IMO, propensity for infidelity resides entirely within the balance of ego and morals. Depending on nature (genetically wired ego) and nurture (socialization), there can be a wide range of results. I could not even begin to speculate on how to bring any cogency to them.

Posted

Personally, I don't think looks have anything to do with rather or not a guy would cheat; it is a matter of morals and character and that has nothing to do with looks. I guess I am a fairly attractive guy and I have women hit on me often when I am in relationships and I have never in my life cheated on anyone. I decided a long time ago that cheating was moraly wrong and I would never do it and I have stuck true to the word to myself. So I wouldnt get too caught up in the looks part when it comes to cheating. There are people who cheat and people who dont cheat. Just get to know the guy and decide if you think he would be faithful or not, build trust, and don't worry about it! Worrying about rather your man is going to cheat on you all the time is no way to have a healthy relationship.

Posted

So what is the best chance for a woman to not get played? Date an ugly guy? (yes, he can still get hookers but at least he won't have constant offers from women).

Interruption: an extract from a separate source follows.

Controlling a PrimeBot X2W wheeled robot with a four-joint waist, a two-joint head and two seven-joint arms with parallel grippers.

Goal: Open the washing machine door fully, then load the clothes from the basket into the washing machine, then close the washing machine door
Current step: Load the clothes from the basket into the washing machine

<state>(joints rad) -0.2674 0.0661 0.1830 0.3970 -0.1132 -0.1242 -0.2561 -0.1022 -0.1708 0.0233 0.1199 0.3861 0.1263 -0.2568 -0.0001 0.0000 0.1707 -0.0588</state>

I think the best chance is to find someone who you find a small amount of physical attraction to, and is a good person and treats you well. Looks are superficial- and if you like someone as a person, you will often find yourself finding them more attractive.

Yamaha puts it well here:

 

I think either way is a losing situation. Why not date a guy who you have an attraction to but you also like him as a person. Surely there are guys out there who may not be drop dead gorgeous but they are attractive to you and they also have character. If your looking for a long term relationship these are the guys I would concentrate on but if your just looking for some fun them you might as well go for the guys who do it for you, sexually.

 

I have some friends who have such low self-esteem that they recommend dating guys who are not attractive but also can't support themselves financially so that way they would theoretically be less likely to cheat, especially since they wouldn't have respectable jobs such as being a professor or executive etc. I have a friend who actually wanted to support an unemployed guy because of this but the thing is that he could end up cheating too..

 

Didn't YOU do this Cutegirl? Wasn't your ex unemployed and not that attractive, I think I remember you describing him that way and that you were glad he was less successful and not as good looking as you because he was less likely to cheat.

 

No, some of us aren't scared of dating good-looking men. We're cautious about character.

 

Absolutely.

 

 

Every person is their own individual and has their own definitions of handsome, beautiful and pretty. A person who might be considered pretty by one person might not be viewed in the same light by another person.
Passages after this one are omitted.